6. Subject who, in the opinion of the investigator or medically qualified designee, has a
condition or medical history that would impact on their safety or wellbeing or affect their
ability to understand and follow study procedures and requirements or who should not
participate in the study for other reasons.
7. Subject with a recent history (within the last year) of alcohol or other substance abuse.
8. Subject requiring the need for antibiotic premedication prior to a dental prophylaxis or
taking some blood thinning medications that prohibit the safe conduct of a dental
cleaning. Note: Medical consultation may need to be obtained from subject’s physician at
the examiner’s discretion.
9. Subject who is:-
a. Taking antibiotics or has taken antibiotics in the two weeks prior to the screening
visit.
b. Taking or has ever taken a bisphosphonate drug (i.e. Fosamax, Actonel Boniva,
Reclast, or Zometa).
c.
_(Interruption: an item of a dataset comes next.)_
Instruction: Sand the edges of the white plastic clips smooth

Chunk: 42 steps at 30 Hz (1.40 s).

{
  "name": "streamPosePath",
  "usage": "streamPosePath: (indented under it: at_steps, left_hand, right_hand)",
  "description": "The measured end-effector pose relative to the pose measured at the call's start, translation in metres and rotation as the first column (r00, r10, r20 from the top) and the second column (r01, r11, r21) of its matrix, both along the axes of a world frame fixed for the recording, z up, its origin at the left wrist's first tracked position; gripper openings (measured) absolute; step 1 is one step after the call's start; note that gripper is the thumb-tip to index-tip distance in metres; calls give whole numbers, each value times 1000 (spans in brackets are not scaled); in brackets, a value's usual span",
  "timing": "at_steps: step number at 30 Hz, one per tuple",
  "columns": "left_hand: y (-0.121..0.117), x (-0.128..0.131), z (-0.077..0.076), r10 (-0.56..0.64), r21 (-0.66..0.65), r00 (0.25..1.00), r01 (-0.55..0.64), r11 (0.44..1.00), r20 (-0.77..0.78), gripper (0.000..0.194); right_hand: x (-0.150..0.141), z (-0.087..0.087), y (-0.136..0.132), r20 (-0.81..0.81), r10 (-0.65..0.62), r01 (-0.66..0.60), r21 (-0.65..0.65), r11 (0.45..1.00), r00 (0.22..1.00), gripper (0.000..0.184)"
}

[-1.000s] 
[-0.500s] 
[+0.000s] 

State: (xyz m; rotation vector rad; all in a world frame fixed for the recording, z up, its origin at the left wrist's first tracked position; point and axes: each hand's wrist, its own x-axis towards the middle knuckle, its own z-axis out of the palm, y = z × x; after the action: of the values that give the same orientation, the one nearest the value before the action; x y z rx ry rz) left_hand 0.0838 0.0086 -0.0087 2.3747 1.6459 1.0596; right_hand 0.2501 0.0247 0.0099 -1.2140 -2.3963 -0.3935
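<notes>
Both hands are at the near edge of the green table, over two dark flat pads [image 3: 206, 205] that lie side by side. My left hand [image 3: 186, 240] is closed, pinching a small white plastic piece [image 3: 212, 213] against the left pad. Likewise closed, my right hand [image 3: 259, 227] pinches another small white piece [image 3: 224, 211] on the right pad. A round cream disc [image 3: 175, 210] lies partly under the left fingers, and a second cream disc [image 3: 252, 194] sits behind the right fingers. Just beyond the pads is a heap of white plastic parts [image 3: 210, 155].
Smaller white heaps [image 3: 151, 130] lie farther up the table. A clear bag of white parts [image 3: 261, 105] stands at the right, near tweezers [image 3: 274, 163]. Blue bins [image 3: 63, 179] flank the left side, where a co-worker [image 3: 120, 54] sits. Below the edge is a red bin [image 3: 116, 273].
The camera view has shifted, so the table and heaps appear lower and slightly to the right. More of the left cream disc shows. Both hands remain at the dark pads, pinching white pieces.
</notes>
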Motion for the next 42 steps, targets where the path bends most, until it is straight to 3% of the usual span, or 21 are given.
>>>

Using or intending to use professionally recommended fluoride supplements or
fluoride mouth rinse, or has received a professional fluoride application in the 2
weeks prior to screening.
10. Subject who has:
a. Active caries or dental restorations in a poor state of repair (in the opinion of the
examiner) that could impact subject safety or efficacy evaluations.
b. Moderate or severe periodontal disease that may compromise the study or health of
the subjects. Subjects presenting at screening with minor caries may continue in the
study if their carious lesions are repaired prior to the start of the first treatment
period.
10. Subject who has previously been enrolled in this study.